EXERCISE DIRECTIONS » Each line from the first line of the entries through the line holding "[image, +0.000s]" is to be restated word for word; nothing else, and no picture, belongs in the answer.
-- SUPPLIED DATA follows --
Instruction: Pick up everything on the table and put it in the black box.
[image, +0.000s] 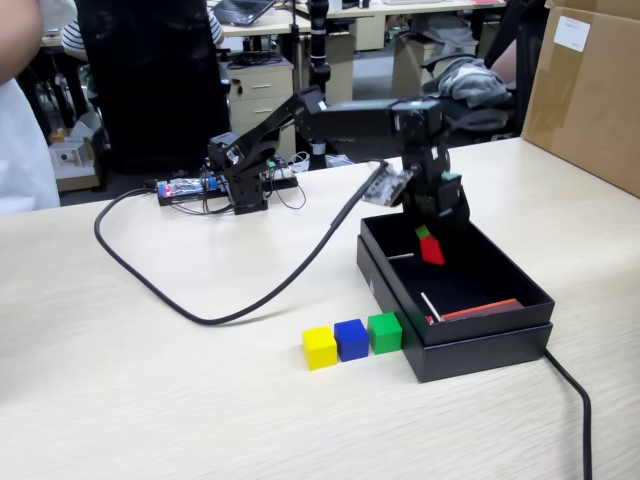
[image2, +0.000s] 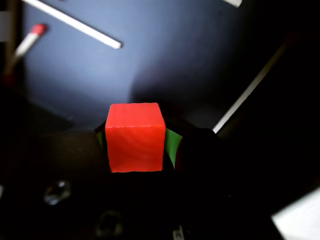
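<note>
Gripper (image: 432, 240): hangs over the open black box, closed on the red cube; green pads show on both sides of the cube in the wrist view.
Red cube (image2: 135, 137): gripped between the jaws, held above the box floor, not touching it; in the fixed view (image: 432, 250) tilted, a green pad just above it.
Black box (image: 470, 345): on the tabletop at right in the fixed view, shallow, nested in its lid, open at the top.
Box contents: white sticks (image: 431, 306) on the dark floor, a red strip (image: 482, 310) along the near wall; in the wrist view several sticks (image2: 75, 23) lie scattered, one with a red tip at upper left.
Yellow cube (image: 319, 347): on the tabletop, leftmost of a row of three, just in front of the box's left near corner.
Blue cube (image: 351, 339): middle of the row, touching or almost touching both neighbours.
Green cube (image: 385, 332): right end of the row, just beside the box's outer wall.
Tabletop (image: 140, 390): pale wood grain, bare at the near left.
Black cable (image: 230, 310): loops across the tabletop from the arm's base toward the gripper.
Brown carton (image: 585, 90): at far right, behind the box.
Arm base (image: 240, 175): well behind the cubes, beside a small lit board.
</note>
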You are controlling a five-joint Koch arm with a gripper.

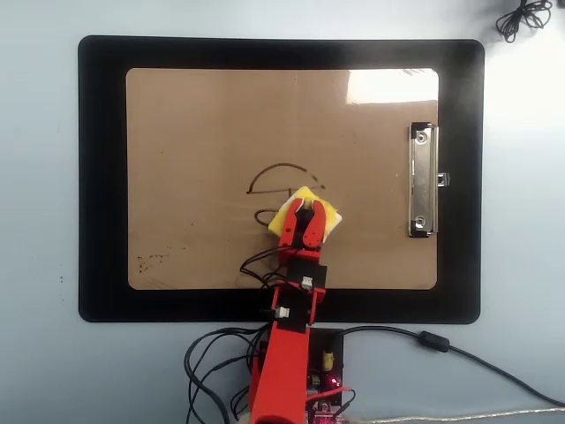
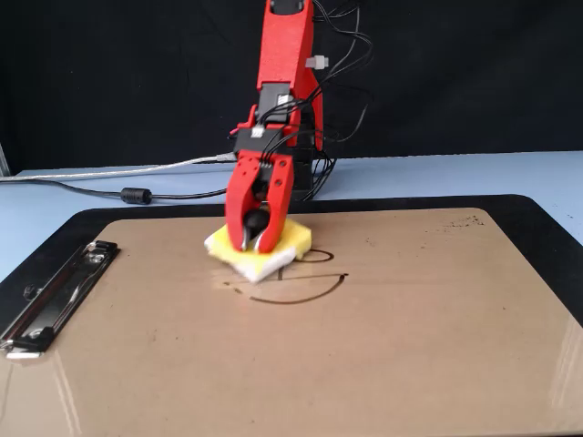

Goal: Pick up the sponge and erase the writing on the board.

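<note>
The brown board (image 1: 203,124) lies on a black mat, its silver clip (image 1: 422,181) at the right in the overhead view and at the left in the fixed view (image 2: 55,291). The yellow sponge (image 1: 328,219) rests flat on the board over part of the writing (image 1: 269,172). My red gripper (image 1: 305,208) is shut on the sponge's black knob and presses the sponge (image 2: 273,259) onto the board (image 2: 410,346). The dome arc of the writing (image 2: 305,296) and a bit of loop show beside the sponge; the rest is hidden under it.
The black mat (image 1: 101,177) surrounds the board on a pale blue table. Faint dark specks (image 1: 152,260) mark the board's lower left corner in the overhead view. Cables (image 1: 212,353) and the arm's base sit at the table's near edge. A cable coil (image 1: 523,18) lies at the top right.
</note>
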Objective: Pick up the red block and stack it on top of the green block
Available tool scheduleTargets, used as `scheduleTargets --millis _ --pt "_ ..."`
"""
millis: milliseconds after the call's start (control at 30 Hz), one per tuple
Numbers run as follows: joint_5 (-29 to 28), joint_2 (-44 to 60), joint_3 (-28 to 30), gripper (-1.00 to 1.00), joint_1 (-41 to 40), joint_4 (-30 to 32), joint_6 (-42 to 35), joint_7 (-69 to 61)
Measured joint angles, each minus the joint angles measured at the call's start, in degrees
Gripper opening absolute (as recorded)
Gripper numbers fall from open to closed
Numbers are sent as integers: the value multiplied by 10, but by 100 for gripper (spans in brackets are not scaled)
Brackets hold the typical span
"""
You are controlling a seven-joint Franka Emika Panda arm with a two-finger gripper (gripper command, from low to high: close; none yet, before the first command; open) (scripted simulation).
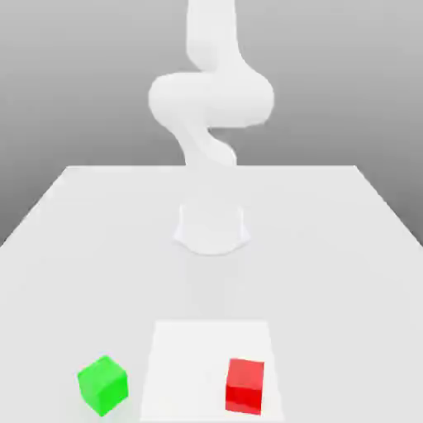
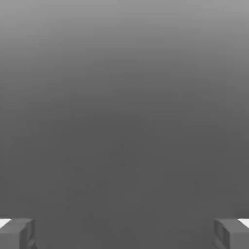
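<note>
Matte red block [image 1: 245, 385] — apparently upright, untouched

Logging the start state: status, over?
End effector open, empty. Red block on table, apart from green block. Nothing between them.

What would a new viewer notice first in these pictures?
The two bright cubes stand out on the pale table: the green block near the front at the exterior view's left, and the red block to its right, apart from it. Behind them rises the white arm. In the hand view, the gripper is open, its fingers far apart.
</note>
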State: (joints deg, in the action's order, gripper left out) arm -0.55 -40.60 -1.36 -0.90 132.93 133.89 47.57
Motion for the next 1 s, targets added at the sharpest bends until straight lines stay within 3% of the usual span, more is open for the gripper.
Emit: scheduleTargets --millis 533,800,967,1000 --pt "-43 336 -60 0 -30 73 134 117" --pt "-34 500 -66 0 -19 108 204 152" --pt "-59 603 -45 0 -2 98 284 175" --pt "-63 616 -41 -100 1 96 294 178"
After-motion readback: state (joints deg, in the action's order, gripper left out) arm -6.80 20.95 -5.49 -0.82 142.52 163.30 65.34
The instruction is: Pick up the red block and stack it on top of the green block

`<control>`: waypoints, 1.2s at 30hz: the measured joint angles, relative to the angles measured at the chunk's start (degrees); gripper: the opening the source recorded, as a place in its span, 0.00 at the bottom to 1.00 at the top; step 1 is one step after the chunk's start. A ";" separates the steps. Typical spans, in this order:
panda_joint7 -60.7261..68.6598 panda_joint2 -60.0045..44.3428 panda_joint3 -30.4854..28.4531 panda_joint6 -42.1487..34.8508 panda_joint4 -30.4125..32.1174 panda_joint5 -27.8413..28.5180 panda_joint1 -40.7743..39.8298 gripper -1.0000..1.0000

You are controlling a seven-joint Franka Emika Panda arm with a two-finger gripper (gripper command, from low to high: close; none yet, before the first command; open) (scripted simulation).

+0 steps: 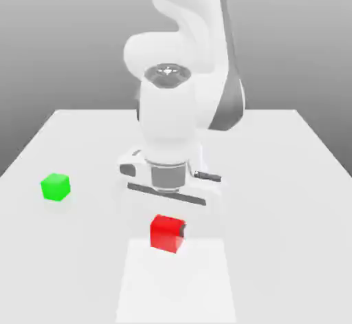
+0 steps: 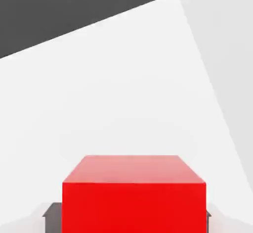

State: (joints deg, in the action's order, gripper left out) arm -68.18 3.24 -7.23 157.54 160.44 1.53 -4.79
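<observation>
The red block (image 1: pixel 167 233) sits directly under my hand near the table's front middle, and it looms large and close in the hand view (image 2: pixel 133 197). My gripper (image 1: pixel 168 236) (image 2: pixel 132 218) is shut on it, with a dark finger pad (image 2: pixel 51 212) pressed flat against each side. Whether the cube rests on the table or hangs just above it I cannot tell. The green block (image 1: pixel 56 186) stands alone on the table, well off to the exterior view's left and slightly farther back than the red one.
The white table (image 1: pixel 282 178) runs wide on both sides, with its edges at the exterior view's left and right. A paler strip (image 1: pixel 175 285) lies on its surface in front of the red block. My arm's base rises behind the hand.
</observation>
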 joint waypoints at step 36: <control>-26.36 2.86 -23.32 3.76 6.42 0.83 -34.22 0.00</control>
State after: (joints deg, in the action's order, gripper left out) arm -94.55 6.09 -30.55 161.29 166.86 2.36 -39.01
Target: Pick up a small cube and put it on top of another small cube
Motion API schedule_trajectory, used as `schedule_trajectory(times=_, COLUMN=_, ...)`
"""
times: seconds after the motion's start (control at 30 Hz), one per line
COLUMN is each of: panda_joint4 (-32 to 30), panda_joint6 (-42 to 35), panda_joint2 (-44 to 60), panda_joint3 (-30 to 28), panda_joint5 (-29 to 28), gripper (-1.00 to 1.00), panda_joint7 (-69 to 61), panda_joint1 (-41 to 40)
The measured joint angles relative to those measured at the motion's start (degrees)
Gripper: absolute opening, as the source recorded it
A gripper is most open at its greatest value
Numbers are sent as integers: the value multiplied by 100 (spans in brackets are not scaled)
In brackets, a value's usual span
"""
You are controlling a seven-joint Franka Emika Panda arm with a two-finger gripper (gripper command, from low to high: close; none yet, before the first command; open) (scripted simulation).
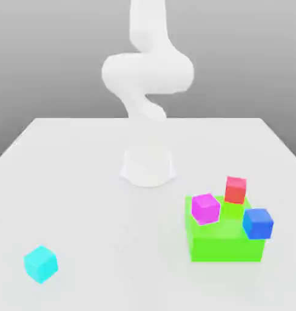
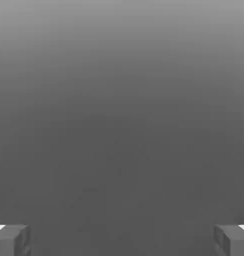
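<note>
Exterior view: small cube point(image 1: 40, 263) alone, far from green block point(image 1: 225, 237).

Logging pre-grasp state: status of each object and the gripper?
cyan cube: alone on the table, near the exterior view's left, ungrasped.
magenta cube: tilted, on the green block.
red cube: at the green block's far edge.
blue cube: at the green block's corner on the exterior view's right.
green block: flat on the table.
gripper: open, nothing between its fingers.
</note>
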Motion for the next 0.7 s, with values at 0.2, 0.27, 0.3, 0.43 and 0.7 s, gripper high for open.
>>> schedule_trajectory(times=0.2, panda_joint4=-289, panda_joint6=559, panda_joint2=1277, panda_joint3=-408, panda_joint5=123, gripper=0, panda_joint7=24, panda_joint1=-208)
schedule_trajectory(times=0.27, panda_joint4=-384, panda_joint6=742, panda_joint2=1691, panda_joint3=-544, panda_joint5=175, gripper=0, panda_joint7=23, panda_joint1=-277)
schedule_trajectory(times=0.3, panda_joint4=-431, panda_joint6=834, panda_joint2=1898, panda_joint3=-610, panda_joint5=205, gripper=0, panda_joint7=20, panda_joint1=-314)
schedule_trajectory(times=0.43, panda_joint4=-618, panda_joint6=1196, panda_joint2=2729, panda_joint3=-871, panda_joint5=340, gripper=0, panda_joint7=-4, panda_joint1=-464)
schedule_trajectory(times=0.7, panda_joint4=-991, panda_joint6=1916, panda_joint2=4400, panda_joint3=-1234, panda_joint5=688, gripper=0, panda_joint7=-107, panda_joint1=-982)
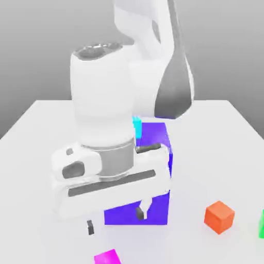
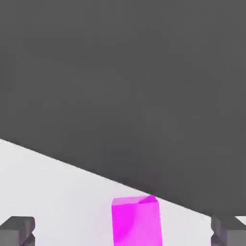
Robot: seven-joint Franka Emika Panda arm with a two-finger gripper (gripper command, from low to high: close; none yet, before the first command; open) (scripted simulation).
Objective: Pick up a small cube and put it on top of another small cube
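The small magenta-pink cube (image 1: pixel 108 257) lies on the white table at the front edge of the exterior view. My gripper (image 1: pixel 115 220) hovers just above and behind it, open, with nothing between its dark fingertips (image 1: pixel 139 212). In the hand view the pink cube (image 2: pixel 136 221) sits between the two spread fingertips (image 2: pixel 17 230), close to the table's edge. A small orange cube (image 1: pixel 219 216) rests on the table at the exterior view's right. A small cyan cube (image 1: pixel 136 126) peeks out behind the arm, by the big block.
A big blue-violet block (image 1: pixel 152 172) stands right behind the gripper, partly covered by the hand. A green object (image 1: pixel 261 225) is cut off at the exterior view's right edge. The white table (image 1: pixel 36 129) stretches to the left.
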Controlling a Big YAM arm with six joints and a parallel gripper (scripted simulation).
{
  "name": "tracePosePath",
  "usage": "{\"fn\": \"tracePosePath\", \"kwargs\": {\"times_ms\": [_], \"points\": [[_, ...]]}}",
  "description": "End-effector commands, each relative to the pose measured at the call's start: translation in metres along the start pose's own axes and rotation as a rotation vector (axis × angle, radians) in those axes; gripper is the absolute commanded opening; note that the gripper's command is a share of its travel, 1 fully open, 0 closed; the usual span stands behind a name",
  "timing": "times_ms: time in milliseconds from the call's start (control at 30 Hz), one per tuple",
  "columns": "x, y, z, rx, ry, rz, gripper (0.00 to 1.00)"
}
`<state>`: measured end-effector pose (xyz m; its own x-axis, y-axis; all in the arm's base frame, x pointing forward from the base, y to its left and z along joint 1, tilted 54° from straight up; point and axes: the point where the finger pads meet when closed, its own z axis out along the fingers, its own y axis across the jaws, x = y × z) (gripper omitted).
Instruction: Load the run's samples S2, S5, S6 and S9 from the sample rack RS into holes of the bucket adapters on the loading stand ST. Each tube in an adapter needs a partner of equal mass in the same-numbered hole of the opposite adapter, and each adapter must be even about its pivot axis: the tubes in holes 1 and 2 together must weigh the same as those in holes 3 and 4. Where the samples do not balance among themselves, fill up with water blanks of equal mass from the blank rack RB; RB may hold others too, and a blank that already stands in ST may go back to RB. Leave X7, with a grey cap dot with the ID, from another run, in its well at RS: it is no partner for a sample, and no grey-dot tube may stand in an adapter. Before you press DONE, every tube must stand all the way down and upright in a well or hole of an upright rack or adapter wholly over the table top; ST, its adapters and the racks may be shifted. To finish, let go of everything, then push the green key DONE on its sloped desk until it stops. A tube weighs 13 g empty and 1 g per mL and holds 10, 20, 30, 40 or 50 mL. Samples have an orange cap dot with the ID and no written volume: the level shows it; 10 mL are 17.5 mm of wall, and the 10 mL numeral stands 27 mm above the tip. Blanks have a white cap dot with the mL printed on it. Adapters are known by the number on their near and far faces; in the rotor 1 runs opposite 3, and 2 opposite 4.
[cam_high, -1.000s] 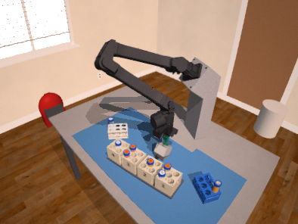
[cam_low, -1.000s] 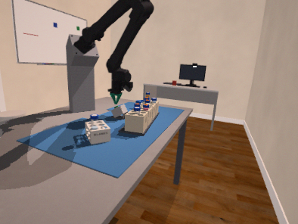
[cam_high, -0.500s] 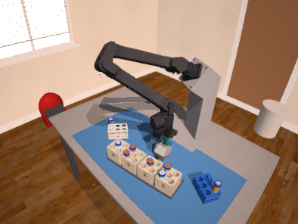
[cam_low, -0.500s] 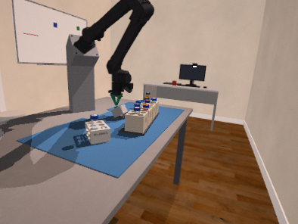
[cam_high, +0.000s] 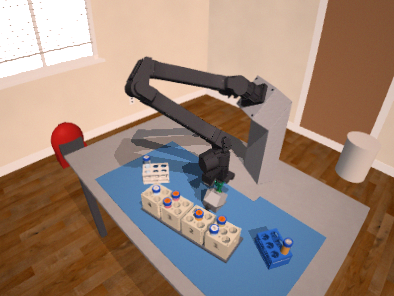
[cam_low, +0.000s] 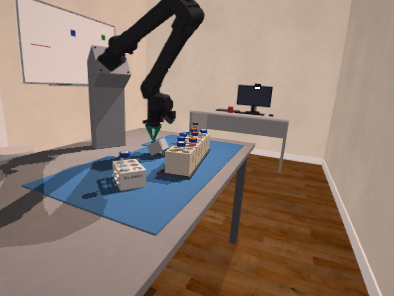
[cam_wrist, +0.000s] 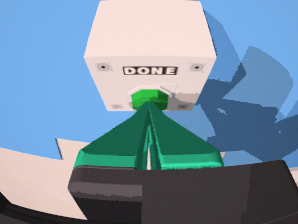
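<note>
Gripper (cam_wrist: 149, 111), green fingers clenched together and grasping nothing, touches its tips to the DONE key (cam_wrist: 148, 99) on the desk (cam_wrist: 149, 36).

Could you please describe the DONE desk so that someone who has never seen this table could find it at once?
On the blue mat, look just behind the row of four cream adapter blocks, on the side toward the grey pedestal. There sits a small white sloped box, right under the arm's shut green pincer. Unlike its neighbours it holds no tubes; its face carries the word DONE and a green key.
</note>
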<state>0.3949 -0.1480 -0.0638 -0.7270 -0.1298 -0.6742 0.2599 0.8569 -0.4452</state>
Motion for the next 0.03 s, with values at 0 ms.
{"fn": "tracePosePath", "kwargs": {"times_ms": [0], "points": [[-0.0001,-0.0022,0.0045,0.005,-0.004,-0.004,0.00]]}}
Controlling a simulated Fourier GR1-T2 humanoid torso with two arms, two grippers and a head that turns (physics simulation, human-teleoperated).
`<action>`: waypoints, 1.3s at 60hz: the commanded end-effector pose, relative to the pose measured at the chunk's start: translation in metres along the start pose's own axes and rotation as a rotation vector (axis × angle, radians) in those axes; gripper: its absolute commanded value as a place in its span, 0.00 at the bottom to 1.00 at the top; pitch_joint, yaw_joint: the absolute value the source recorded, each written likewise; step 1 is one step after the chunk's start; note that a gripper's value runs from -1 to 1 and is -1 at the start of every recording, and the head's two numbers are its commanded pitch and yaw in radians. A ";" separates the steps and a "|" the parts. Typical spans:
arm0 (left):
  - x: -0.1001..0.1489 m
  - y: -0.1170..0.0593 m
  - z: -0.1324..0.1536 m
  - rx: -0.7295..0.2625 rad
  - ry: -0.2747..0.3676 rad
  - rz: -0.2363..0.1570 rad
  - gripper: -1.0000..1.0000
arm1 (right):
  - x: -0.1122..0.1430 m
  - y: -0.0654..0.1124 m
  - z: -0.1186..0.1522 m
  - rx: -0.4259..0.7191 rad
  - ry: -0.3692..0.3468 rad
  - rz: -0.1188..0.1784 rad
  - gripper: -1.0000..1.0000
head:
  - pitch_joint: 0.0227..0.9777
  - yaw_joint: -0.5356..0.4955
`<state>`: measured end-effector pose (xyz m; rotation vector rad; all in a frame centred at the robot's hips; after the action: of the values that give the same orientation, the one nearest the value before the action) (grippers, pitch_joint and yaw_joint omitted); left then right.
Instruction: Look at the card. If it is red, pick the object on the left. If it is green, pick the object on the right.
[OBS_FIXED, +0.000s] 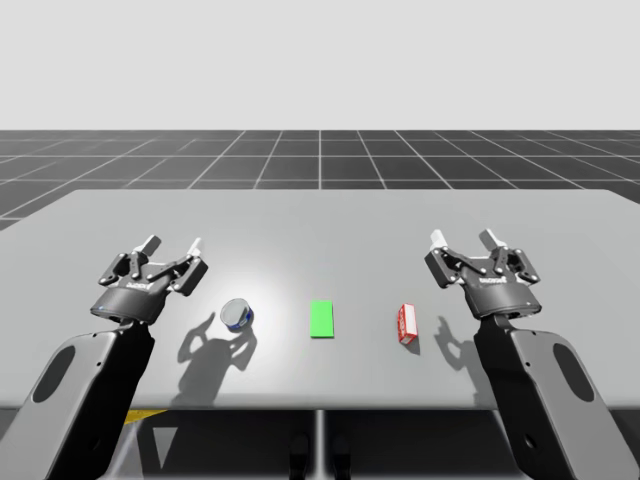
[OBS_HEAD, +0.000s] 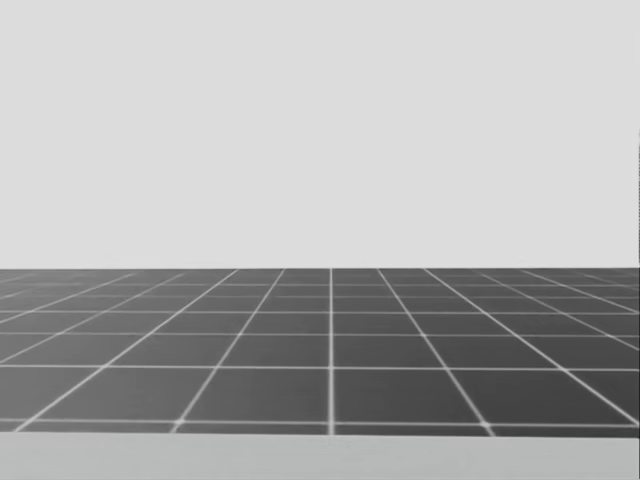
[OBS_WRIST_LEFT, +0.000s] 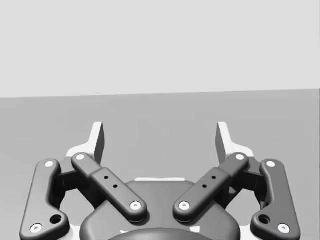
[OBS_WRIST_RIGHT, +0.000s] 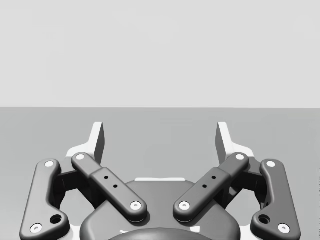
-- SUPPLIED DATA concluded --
SOLUTION TO THIS PROBLEM »
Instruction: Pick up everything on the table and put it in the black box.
[image, +0.000s] 

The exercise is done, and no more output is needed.